ENH: add sort() method to StringArray and ArrowStringArray by ssam18 · Pull Request #65052 · pandas-dev/pandas

ssam18 · 2026-04-03T16:21:36Z

Fixes #64977
In pandas 3.x, Series.unique() returns StringArray or ArrowStringArray instead of a numpy array, but neither of these had a .sort() method that numpy arrays have always supported. This broke code that called .sort() on the result of .unique().

The fix adds a sort() method to NDArrayBackedExtensionArray (which covers StringArray) and ArrowExtensionArray (which covers ArrowStringArray). For numpy-backed arrays, the underlying _ndarray is reordered in-place; for Arrow-backed arrays (which are immutable), the internal reference is swapped.

Tests cover ascending and descending sort, NA placement with na_position='first'/'last', and the exact repro from the issue.

jbrockmendel · 2026-04-04T02:02:24Z

is the idea to add it for just these arrays or all EAs? I think @rhshadrach would want all EAs

ssam18 · 2026-04-04T02:43:13Z

@jbrockmendel Thank you for the clarification. I have moved the implementation to the base ExtensionArray class so all EAs that support setitem get sort() for free. The numpy-backed and Arrow-backed overrides are kept for efficiency.

github-actions · 2026-05-05T00:24:58Z

This pull request is stale because it has been open for thirty days with no activity. Please update and respond to this comment if you're still interested in working on this.
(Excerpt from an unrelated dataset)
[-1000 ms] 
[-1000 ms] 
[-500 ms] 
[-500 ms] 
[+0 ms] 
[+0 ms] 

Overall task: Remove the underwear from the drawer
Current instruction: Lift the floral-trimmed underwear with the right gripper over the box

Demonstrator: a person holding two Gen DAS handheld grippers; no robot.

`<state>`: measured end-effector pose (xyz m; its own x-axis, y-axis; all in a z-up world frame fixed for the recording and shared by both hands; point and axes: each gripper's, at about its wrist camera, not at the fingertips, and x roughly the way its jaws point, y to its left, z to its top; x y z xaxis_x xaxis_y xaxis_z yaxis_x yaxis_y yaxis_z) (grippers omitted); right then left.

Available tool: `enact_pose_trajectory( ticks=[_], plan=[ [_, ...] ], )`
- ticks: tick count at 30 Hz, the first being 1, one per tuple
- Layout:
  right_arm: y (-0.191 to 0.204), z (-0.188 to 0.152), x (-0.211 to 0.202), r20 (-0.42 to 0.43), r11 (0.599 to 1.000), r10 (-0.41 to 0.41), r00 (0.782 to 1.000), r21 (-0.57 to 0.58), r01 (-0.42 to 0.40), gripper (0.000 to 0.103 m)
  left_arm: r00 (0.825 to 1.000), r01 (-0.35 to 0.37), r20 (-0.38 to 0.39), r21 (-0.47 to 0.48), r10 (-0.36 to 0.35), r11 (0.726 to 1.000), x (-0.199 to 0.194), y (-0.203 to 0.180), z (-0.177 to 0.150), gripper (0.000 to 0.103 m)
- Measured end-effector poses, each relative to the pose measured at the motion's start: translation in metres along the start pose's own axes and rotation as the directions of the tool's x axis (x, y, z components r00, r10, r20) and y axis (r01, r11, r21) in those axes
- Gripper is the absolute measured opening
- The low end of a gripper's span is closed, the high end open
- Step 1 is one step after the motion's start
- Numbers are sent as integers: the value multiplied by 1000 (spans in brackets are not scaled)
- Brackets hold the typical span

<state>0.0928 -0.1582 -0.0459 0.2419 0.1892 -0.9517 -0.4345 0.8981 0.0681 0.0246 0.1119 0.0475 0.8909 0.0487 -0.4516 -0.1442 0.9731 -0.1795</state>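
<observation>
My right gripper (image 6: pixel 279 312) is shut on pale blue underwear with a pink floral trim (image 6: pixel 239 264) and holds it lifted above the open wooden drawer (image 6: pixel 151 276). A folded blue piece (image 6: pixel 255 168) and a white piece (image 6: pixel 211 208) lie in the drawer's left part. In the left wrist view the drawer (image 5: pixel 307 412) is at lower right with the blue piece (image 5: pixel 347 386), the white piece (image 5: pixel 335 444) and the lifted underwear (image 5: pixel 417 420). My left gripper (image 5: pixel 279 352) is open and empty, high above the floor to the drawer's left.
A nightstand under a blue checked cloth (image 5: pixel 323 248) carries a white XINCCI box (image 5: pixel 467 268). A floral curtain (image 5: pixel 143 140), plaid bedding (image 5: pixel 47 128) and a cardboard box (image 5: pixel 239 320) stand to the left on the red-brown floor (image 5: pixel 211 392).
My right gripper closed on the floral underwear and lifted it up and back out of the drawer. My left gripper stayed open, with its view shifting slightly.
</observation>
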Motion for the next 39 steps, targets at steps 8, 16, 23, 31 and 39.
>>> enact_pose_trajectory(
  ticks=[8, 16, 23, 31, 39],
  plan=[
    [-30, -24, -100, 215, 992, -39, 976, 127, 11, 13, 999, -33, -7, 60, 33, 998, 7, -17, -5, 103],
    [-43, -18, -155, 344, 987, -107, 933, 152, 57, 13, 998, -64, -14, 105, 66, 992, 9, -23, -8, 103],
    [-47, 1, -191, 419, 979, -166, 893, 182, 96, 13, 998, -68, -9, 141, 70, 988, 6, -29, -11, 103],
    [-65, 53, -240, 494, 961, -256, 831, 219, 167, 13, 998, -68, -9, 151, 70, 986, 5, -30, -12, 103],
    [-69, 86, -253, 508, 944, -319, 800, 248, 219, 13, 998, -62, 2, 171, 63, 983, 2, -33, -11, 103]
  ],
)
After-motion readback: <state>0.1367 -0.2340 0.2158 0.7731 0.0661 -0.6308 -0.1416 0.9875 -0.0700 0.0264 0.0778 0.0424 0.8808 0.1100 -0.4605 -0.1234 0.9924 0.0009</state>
ssam18 · 2026-05-05T13:18:41Z

can someone review this PR?

rhshadrach

Looks good - just some requests on testing style. Also needs a whatsnew in 3.1.0rst under "Other Enhancements"

In pandas 3.x, Series.unique() started returning StringArray/ArrowStringArray instead of numpy.ndarray. Since numpy arrays have an in-place sort() method but extension arrays didn't, code that called .sort() on unique() results broke. Added sort() to NDArrayBackedExtensionArray and ArrowExtensionArray, and tests covering ascending, descending, NA placement, and the original repro.

…ubclasses

1. Add whatsnew entry under Other enhancements in v3.1.0.rst 2. Add GH issue reference comments to new sort tests 3. Simplify NA handling in test_sort_with_na to use dtype.na_value directly 4. Parametrize test_sort_with_na on na_position to remove duplicated body

rhshadrach

lgtm

jbrockmendel · 2026-05-07T21:04:39Z

How necessary are the subclass overrides? For NDArrayBacked in particular I don't expect it to make much difference

jbrockmendel · 2026-05-07T21:15:30Z

A few questions, no objections.

Parth-Dholariya · 2026-05-14T12:59:03Z

Hi, I noticed the discussion about moving the sort() tests to the extension array test suite. I’m new to contributing to pandas, but I’d be happy to help look into the existing extension test structure and check whether a common ExtensionArray.sort test can be added.

Please let me know if this would be useful, and I can start exploring it.

Per review feedback on GH#65052, hoist the in-place sort tests from the StringArray-specific test file into BaseMethodsTests so every ExtensionArray subclass exercises the inherited sort() method through data_for_sorting / data_missing_for_sorting fixtures.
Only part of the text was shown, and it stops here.